**Problem to solve**
I would like each line of the data that holds the word "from" copied out.

BEGIN

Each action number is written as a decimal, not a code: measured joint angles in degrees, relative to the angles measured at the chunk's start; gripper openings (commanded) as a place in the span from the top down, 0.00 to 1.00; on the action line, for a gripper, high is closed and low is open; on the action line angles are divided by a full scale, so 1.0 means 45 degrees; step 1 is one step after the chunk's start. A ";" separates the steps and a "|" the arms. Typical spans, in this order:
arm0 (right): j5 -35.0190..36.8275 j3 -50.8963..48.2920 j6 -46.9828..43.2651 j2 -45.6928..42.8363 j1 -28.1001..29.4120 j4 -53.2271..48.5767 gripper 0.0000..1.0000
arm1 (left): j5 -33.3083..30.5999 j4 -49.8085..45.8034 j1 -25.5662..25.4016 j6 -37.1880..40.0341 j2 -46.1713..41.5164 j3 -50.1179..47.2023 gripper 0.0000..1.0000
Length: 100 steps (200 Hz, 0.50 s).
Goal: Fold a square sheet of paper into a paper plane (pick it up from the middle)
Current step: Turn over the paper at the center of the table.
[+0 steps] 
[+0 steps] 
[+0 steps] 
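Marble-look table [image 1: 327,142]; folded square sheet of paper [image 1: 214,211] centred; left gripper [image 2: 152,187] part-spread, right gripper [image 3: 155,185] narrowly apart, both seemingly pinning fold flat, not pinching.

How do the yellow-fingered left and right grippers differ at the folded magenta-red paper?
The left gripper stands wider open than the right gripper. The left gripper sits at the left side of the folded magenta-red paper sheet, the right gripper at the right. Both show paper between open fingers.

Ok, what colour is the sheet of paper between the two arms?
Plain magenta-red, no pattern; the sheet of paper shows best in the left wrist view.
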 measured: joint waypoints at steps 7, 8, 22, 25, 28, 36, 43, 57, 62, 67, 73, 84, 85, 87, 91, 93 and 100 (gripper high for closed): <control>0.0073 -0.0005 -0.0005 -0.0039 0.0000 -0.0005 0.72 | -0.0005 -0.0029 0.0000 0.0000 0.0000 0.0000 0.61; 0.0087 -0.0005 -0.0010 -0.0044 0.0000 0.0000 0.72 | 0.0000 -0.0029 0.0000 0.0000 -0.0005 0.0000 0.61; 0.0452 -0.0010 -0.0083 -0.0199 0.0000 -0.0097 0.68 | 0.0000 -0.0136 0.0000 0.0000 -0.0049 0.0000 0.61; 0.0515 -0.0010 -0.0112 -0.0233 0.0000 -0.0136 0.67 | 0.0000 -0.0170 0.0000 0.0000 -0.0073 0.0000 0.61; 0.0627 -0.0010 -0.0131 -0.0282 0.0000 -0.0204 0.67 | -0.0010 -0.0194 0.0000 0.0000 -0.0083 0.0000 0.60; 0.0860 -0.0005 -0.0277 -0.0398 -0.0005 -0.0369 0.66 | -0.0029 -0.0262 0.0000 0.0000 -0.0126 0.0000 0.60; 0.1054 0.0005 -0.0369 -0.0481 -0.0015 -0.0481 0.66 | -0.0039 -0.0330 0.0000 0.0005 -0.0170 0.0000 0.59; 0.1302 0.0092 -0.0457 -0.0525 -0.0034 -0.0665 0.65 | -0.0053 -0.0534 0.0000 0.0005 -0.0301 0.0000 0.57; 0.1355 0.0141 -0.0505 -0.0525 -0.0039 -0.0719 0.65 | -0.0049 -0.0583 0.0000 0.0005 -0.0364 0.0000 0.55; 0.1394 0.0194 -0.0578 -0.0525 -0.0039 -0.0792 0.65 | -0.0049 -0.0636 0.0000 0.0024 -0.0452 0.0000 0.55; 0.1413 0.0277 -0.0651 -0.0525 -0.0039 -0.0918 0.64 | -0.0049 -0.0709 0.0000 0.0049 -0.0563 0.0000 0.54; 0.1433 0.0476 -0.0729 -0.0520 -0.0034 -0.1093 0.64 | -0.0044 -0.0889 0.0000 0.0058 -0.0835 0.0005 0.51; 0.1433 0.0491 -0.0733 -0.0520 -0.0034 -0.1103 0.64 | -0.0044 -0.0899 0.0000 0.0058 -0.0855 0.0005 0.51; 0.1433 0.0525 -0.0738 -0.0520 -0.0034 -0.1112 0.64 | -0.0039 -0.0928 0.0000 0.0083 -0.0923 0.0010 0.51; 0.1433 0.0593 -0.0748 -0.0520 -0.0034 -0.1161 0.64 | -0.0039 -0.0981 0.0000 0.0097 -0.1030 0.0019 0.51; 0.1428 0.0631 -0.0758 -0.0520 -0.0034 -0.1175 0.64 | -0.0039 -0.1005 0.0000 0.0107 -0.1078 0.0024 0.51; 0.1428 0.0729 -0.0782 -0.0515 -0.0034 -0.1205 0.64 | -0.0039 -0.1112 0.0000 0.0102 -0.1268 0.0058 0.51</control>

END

**Answer area**
Each action number is written as a decimal, not a code: measured joint angles in degrees, relative to the angles measured at the chunk's start; gripper openings (commanded) as a place in the span from the top down, 0.00 to 1.00; on the action line, for a gripper, high is closed and low is open; on the action line angles are divided by a full scale, so 1.0 means 45 degrees; step 1 is one step after the chunk's start. A ";" separates the steps and a "|" the arms. Typical spans, in this order:
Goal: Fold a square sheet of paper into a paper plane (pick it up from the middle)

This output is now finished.